What the exercise asks:
Nothing but the lines from the start of the records through the line that contains "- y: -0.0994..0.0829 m" is to be copied, and each is to be copied exactly.

** Opening Supplied information block **

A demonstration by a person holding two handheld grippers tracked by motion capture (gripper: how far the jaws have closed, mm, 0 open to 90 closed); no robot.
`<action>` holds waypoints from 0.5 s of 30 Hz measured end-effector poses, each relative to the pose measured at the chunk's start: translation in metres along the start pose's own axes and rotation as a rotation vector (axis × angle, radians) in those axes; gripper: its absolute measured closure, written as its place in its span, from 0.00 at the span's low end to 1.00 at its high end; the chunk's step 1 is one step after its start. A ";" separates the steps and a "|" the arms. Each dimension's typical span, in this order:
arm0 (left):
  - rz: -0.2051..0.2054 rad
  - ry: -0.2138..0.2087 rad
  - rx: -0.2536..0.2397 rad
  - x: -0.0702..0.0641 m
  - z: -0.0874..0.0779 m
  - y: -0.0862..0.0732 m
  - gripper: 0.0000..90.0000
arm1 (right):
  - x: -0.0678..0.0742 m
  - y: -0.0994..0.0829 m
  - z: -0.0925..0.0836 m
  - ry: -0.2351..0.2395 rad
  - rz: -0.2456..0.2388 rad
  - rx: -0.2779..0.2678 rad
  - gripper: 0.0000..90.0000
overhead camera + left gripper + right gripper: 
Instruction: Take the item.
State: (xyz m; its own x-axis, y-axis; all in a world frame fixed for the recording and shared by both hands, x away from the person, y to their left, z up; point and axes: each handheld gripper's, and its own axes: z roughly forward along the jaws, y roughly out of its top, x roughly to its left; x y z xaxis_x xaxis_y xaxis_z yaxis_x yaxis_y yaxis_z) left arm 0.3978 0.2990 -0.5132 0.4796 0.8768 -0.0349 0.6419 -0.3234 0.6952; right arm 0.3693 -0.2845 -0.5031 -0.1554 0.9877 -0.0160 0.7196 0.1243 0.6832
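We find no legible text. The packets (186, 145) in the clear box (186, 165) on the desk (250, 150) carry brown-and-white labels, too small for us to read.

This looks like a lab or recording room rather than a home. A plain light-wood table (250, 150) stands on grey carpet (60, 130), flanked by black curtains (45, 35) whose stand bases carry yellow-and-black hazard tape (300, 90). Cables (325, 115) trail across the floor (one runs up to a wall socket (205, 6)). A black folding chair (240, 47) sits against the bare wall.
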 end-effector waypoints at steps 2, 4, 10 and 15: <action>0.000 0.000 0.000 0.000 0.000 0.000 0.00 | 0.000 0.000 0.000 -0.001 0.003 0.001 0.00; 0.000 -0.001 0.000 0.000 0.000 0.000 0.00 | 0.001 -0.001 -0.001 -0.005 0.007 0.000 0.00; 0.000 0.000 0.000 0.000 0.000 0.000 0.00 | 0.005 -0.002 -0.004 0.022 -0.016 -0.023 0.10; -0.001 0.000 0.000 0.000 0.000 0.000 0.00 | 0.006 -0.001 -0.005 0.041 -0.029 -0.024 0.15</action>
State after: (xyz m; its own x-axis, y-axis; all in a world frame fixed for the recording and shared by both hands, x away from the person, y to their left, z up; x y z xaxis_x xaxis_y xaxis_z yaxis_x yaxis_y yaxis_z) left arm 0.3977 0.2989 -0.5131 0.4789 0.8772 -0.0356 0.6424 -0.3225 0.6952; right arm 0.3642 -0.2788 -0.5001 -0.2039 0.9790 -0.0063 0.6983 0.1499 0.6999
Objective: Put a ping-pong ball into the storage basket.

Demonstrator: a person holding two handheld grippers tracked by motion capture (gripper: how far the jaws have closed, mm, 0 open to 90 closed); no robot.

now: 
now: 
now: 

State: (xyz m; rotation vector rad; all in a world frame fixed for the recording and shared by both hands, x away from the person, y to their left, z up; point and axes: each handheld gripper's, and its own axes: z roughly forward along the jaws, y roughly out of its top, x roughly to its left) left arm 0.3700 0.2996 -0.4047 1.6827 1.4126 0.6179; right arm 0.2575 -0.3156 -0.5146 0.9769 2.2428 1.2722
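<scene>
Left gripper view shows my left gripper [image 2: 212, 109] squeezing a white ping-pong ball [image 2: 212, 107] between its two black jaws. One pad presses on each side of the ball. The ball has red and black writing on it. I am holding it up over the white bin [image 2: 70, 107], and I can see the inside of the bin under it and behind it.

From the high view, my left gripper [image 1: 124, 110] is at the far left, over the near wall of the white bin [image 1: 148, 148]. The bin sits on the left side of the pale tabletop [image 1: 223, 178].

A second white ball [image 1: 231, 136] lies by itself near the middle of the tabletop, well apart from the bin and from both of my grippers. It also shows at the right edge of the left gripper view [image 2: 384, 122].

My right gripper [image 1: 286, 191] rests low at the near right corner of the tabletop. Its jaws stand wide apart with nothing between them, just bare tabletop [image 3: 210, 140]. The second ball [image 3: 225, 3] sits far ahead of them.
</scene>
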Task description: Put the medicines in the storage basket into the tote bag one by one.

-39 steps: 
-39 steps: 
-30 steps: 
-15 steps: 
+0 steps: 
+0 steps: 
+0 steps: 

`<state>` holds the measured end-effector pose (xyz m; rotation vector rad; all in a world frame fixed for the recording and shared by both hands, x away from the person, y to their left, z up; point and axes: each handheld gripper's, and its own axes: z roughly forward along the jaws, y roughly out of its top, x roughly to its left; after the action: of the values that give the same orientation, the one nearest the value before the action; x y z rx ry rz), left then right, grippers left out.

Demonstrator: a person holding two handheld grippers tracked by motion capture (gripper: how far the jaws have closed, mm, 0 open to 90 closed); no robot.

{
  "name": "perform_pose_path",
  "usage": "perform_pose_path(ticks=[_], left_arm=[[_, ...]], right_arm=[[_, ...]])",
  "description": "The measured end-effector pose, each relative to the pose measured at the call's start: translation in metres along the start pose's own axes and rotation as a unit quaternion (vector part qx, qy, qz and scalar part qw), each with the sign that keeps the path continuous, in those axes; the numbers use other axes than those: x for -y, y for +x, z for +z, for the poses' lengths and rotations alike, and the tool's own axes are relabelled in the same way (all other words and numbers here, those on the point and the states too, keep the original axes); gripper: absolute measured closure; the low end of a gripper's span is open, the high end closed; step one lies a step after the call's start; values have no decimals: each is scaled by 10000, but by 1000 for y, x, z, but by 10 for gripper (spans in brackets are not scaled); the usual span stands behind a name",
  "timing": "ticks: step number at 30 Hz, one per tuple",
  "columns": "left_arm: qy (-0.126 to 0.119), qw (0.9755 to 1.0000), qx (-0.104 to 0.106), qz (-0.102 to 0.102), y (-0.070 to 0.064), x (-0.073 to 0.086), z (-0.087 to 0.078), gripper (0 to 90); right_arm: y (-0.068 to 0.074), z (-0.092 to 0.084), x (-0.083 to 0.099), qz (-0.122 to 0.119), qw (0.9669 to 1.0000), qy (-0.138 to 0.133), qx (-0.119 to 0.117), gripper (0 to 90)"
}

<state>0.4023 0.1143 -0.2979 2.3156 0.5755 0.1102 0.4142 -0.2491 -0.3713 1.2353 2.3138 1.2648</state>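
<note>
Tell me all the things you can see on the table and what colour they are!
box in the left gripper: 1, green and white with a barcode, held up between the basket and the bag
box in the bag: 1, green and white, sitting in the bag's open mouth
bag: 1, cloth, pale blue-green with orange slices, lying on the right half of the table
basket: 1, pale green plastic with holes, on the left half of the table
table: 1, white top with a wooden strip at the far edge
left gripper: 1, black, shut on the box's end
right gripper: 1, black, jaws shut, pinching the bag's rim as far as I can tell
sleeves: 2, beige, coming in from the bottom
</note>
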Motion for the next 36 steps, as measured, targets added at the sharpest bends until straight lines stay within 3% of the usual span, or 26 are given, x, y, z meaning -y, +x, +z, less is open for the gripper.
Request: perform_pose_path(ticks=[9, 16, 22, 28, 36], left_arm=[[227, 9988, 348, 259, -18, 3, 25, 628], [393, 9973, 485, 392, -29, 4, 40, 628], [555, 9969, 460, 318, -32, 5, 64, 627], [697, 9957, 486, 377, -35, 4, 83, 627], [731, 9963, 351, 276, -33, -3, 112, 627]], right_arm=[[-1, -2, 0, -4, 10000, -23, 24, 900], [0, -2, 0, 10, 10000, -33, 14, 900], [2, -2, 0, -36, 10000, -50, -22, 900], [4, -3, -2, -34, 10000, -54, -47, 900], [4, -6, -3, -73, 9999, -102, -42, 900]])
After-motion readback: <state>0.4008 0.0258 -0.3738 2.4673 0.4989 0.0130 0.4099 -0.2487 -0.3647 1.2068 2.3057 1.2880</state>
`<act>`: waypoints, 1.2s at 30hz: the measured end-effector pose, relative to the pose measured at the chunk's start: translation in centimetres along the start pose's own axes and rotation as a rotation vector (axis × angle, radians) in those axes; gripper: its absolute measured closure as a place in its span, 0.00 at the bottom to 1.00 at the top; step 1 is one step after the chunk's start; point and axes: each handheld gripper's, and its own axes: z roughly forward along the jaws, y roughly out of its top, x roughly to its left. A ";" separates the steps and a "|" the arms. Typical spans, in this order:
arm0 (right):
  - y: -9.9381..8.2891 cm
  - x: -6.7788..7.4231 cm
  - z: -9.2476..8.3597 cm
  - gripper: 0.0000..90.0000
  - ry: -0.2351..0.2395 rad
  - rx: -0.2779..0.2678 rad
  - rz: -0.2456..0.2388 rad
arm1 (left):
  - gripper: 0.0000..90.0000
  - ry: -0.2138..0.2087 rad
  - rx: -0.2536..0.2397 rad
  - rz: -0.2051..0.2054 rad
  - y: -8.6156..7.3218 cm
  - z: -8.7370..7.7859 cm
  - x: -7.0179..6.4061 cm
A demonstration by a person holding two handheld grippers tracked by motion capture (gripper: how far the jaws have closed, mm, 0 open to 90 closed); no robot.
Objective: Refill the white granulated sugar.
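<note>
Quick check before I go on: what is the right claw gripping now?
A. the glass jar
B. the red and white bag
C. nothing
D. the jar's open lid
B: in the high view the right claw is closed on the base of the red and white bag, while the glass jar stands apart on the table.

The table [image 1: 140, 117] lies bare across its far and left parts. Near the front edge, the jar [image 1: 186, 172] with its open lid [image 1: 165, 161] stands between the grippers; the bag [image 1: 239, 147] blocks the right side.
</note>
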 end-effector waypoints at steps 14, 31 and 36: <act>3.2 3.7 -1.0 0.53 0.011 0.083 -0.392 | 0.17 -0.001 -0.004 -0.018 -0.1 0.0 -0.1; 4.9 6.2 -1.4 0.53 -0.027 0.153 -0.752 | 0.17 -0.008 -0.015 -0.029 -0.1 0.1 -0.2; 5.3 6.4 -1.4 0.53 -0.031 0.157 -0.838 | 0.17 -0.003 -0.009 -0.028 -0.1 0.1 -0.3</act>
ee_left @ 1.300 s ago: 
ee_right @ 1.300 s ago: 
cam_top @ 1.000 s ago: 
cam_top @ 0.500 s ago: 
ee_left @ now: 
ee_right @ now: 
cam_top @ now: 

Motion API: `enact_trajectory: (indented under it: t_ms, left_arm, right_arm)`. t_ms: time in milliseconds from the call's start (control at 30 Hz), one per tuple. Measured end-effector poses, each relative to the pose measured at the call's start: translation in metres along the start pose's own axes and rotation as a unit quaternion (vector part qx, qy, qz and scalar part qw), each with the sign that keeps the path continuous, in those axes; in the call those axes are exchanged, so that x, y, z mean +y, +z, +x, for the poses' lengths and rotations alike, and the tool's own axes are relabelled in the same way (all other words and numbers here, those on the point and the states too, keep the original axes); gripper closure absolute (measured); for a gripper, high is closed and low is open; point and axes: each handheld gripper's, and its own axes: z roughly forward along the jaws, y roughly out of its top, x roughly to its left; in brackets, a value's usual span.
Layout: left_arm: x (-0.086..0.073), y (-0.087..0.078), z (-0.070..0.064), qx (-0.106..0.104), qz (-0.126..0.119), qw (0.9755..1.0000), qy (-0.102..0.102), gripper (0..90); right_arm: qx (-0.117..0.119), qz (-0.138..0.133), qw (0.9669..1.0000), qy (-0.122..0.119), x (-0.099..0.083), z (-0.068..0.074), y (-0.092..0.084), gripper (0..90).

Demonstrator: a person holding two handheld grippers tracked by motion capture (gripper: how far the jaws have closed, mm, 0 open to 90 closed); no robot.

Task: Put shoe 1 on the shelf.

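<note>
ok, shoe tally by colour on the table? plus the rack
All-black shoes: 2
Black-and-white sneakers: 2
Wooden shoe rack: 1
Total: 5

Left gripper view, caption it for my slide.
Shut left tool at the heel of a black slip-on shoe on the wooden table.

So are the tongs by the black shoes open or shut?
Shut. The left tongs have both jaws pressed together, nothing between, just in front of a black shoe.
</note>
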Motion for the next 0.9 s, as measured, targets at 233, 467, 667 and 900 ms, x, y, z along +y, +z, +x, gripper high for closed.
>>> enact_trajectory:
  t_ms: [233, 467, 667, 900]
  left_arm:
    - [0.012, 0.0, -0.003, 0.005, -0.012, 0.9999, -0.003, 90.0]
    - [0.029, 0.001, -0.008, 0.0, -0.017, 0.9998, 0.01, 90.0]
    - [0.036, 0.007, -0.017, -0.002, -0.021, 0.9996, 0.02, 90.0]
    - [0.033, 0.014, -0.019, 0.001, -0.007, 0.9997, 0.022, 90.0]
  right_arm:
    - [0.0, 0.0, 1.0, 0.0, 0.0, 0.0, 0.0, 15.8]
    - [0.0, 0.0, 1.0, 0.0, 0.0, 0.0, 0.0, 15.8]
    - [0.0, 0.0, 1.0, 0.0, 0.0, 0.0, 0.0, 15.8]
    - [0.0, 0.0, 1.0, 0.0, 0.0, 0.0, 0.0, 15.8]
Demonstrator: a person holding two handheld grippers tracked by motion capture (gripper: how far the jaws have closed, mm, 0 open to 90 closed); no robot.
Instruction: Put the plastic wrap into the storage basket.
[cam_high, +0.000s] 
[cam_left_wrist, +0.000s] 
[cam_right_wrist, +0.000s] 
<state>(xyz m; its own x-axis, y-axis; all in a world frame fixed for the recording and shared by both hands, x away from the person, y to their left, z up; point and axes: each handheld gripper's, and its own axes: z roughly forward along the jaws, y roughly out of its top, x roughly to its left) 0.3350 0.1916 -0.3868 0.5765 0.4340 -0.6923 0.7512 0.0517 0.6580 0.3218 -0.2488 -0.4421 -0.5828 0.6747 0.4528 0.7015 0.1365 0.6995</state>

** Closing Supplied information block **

Completed task:
A demonstration by a person holding two handheld grippers tracked by motion capture (gripper: how far the jaws have closed, mm, 0 open to 90 closed); no robot.
`<action>` holds waypoints from 0.5 s of 30 Hz measured end-effector poses, each relative to the pose measured at the chunk's start: translation in metres along the start pose's own axes and rotation as a rotation vector (axis × angle, radians) in those axes; gripper: its absolute measured closure, written as its place in its span, from 0.00 at the span's low end to 1.00 at its high end; the chunk's step 1 is one step after its start. A ";" separates the steps and a "|" the arms. Each dimension's typical span, in this order:
arm0 (left):
  - rz: -0.2051..0.2054 rad
  - ry: -0.2138..0.2087 rad
  - rx: -0.2536..0.2397 rad
  - x: -0.0702..0.0641 m
  - z: -0.0874..0.0779 m
  - y: -0.0862..0.0732 m
  - gripper: 0.0000..90.0000
arm1 (right):
  - x: -0.0678..0.0742 m
  - y: -0.0994..0.0829 m

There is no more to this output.